The line containing "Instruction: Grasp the" marks the end: output every line of the data up to it, and that line too, exactly as written.

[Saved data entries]
┌────────
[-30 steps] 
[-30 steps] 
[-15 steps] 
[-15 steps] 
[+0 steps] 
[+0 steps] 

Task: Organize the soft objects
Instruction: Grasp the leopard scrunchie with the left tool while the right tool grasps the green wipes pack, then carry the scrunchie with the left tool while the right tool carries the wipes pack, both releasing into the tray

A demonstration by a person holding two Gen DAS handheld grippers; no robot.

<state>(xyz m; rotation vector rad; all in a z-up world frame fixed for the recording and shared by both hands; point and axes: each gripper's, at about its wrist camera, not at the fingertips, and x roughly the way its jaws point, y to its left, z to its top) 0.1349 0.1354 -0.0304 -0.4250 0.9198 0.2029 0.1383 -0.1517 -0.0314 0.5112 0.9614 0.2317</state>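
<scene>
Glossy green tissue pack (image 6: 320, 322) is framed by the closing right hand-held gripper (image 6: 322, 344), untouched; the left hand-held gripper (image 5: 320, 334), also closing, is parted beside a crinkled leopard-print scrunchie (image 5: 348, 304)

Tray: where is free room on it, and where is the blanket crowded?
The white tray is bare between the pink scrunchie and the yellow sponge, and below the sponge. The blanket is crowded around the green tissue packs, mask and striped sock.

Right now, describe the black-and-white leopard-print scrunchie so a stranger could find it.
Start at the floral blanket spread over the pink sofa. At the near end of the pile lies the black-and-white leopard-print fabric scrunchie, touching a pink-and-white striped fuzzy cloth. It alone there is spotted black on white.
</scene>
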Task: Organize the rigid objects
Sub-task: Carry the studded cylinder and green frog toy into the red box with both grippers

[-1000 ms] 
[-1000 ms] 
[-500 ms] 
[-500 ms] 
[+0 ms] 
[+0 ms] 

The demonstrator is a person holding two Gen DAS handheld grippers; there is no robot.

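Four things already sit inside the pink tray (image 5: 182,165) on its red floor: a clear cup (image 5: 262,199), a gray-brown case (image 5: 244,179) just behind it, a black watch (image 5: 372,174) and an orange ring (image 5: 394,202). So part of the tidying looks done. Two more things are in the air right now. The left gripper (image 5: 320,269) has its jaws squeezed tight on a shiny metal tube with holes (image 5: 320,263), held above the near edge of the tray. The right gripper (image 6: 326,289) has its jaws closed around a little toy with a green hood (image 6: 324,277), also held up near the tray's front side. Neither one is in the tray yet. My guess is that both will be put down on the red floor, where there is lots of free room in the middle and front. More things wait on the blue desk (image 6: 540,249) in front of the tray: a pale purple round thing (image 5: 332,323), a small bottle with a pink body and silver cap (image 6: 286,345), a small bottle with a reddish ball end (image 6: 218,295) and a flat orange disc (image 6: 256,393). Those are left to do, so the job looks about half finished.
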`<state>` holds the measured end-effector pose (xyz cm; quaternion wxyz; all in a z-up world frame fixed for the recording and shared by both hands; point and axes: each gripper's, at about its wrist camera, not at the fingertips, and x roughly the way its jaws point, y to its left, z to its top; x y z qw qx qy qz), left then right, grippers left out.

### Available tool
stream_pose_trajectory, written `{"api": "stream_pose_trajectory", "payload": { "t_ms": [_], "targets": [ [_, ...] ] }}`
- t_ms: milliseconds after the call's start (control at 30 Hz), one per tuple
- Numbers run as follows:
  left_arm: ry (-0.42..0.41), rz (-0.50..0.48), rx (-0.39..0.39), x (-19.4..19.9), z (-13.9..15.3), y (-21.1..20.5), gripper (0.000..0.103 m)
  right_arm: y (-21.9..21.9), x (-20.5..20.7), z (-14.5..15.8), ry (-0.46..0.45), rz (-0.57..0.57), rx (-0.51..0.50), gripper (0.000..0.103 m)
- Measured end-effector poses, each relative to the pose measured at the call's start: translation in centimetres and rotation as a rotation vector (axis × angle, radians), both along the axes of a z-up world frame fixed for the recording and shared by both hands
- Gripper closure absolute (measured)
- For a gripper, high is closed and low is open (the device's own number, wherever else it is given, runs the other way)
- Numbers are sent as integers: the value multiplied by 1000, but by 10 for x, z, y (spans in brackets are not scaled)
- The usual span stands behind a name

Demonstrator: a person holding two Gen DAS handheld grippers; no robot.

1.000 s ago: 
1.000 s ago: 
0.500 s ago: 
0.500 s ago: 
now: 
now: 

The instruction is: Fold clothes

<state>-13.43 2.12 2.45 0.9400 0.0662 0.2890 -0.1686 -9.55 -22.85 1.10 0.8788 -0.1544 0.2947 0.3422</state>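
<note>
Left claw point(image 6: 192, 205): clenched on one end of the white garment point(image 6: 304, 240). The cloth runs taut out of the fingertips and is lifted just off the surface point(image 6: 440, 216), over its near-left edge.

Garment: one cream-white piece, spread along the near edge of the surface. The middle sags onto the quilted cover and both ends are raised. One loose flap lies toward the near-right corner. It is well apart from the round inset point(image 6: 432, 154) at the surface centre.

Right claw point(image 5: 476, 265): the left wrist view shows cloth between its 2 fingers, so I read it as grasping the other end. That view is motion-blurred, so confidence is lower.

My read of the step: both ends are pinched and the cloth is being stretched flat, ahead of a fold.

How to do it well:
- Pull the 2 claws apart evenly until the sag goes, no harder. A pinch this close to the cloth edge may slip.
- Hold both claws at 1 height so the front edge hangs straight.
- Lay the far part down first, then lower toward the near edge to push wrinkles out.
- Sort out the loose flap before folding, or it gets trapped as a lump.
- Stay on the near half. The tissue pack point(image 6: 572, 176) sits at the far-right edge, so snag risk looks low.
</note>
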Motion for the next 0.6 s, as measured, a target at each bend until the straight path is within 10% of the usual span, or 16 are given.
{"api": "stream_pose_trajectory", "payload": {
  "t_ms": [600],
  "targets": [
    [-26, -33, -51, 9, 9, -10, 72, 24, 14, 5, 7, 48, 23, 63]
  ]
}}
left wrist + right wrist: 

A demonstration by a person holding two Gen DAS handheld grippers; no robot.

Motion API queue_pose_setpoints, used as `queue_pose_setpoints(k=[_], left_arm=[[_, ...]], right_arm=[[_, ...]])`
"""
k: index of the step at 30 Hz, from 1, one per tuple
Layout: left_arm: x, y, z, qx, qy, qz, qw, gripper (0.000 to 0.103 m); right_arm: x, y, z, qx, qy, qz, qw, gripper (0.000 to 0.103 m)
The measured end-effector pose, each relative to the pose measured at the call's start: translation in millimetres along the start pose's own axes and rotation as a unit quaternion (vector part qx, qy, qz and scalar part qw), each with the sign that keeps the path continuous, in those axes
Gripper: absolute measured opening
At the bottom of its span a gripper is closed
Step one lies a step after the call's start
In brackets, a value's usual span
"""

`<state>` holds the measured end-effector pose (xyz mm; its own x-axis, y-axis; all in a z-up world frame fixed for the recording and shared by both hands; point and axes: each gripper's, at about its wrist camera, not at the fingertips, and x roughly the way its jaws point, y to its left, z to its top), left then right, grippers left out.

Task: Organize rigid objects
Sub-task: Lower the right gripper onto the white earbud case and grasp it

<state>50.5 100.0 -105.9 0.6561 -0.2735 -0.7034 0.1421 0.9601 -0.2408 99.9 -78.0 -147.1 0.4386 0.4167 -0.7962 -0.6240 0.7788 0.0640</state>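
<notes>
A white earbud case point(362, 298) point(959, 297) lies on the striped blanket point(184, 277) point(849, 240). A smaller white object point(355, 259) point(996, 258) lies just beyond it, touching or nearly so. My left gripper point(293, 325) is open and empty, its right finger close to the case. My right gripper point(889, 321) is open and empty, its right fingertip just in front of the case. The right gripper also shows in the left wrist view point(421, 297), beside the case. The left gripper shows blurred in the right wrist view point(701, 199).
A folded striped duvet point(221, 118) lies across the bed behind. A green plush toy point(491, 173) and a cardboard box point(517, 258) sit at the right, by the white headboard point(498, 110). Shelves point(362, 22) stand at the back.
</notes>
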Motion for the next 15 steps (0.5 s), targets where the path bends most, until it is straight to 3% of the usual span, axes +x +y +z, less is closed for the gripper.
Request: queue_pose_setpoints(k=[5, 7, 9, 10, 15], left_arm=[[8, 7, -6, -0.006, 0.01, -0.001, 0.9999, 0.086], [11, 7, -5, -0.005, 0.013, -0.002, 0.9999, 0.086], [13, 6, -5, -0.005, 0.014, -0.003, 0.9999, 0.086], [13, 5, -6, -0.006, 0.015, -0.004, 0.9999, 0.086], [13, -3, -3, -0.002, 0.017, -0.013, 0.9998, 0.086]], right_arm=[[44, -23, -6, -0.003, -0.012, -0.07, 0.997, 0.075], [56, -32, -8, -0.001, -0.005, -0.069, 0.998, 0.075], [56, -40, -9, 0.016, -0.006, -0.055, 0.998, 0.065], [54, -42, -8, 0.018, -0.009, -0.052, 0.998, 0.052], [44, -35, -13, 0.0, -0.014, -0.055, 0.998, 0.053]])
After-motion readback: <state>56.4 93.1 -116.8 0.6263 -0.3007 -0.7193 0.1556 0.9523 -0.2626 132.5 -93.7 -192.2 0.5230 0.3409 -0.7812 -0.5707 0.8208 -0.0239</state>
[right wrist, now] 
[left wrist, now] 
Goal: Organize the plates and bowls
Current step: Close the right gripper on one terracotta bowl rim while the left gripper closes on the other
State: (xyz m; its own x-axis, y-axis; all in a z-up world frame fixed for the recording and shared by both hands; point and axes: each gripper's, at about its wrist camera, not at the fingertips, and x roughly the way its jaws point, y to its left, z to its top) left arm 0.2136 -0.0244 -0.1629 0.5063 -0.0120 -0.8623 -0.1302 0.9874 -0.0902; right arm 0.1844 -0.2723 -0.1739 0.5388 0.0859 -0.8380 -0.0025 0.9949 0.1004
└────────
Response
[-30 steps] 
[-30 steps] 
[-15 steps] 
[-15 steps] 
[+0 steps] 
[+0 steps] 

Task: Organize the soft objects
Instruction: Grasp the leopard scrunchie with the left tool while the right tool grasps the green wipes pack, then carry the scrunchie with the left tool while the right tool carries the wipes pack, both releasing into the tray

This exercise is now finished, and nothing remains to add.